◆ WHAT THE EXERCISE ASKS: In the listing below, print exactly the lines between the line holding "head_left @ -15" and the line holding "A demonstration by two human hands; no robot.", inclusive, and no more.

● ● ● ● ●

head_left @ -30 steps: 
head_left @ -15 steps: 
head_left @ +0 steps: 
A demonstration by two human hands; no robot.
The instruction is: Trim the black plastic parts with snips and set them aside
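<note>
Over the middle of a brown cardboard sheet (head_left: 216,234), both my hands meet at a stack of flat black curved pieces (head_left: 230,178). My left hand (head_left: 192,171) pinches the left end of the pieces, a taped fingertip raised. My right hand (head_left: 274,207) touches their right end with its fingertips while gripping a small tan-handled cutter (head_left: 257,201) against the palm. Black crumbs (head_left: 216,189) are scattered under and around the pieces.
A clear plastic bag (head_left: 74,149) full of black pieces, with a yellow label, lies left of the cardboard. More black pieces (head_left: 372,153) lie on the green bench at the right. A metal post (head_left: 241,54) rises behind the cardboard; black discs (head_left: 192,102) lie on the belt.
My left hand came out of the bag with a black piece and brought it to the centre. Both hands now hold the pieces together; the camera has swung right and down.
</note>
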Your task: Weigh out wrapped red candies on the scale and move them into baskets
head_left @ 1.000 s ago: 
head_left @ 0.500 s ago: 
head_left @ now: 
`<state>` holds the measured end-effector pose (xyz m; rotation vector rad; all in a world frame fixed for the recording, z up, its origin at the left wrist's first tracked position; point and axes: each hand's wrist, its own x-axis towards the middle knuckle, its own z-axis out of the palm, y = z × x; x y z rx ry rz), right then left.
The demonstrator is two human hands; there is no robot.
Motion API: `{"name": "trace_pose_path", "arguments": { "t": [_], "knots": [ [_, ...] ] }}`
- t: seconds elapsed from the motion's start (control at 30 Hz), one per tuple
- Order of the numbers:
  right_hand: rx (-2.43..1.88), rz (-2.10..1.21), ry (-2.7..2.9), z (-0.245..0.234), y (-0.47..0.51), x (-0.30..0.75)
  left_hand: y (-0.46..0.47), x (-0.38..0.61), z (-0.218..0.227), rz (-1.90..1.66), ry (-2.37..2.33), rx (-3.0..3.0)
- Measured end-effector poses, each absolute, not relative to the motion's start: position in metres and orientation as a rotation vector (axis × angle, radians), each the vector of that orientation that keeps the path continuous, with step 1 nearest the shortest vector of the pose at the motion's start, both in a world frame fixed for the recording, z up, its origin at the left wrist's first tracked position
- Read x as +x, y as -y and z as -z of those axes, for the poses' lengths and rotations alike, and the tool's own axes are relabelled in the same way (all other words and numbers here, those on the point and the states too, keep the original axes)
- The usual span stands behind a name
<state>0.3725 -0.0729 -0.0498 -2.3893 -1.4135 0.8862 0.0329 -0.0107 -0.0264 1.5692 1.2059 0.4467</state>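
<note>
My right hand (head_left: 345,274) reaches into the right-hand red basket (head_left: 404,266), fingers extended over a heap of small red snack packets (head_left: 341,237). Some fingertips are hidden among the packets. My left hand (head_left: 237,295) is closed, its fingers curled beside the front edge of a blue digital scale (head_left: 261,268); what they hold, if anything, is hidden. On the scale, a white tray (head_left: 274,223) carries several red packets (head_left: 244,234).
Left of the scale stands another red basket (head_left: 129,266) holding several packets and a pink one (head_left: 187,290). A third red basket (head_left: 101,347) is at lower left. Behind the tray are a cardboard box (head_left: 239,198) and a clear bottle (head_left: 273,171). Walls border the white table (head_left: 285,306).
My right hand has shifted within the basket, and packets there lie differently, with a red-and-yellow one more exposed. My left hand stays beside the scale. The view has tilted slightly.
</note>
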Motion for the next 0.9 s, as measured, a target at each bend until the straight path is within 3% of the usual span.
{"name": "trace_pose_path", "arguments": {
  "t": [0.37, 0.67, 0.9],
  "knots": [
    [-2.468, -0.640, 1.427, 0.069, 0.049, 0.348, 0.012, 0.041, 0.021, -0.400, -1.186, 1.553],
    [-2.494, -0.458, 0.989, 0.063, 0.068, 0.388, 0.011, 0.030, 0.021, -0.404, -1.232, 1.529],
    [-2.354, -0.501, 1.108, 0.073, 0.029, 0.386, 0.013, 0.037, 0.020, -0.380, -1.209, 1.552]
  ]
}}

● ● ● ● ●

◆ ANSWER SPACE:
head_left @ -15 steps: 
head_left @ +0 steps: 
A demonstration by two human hands; no robot.

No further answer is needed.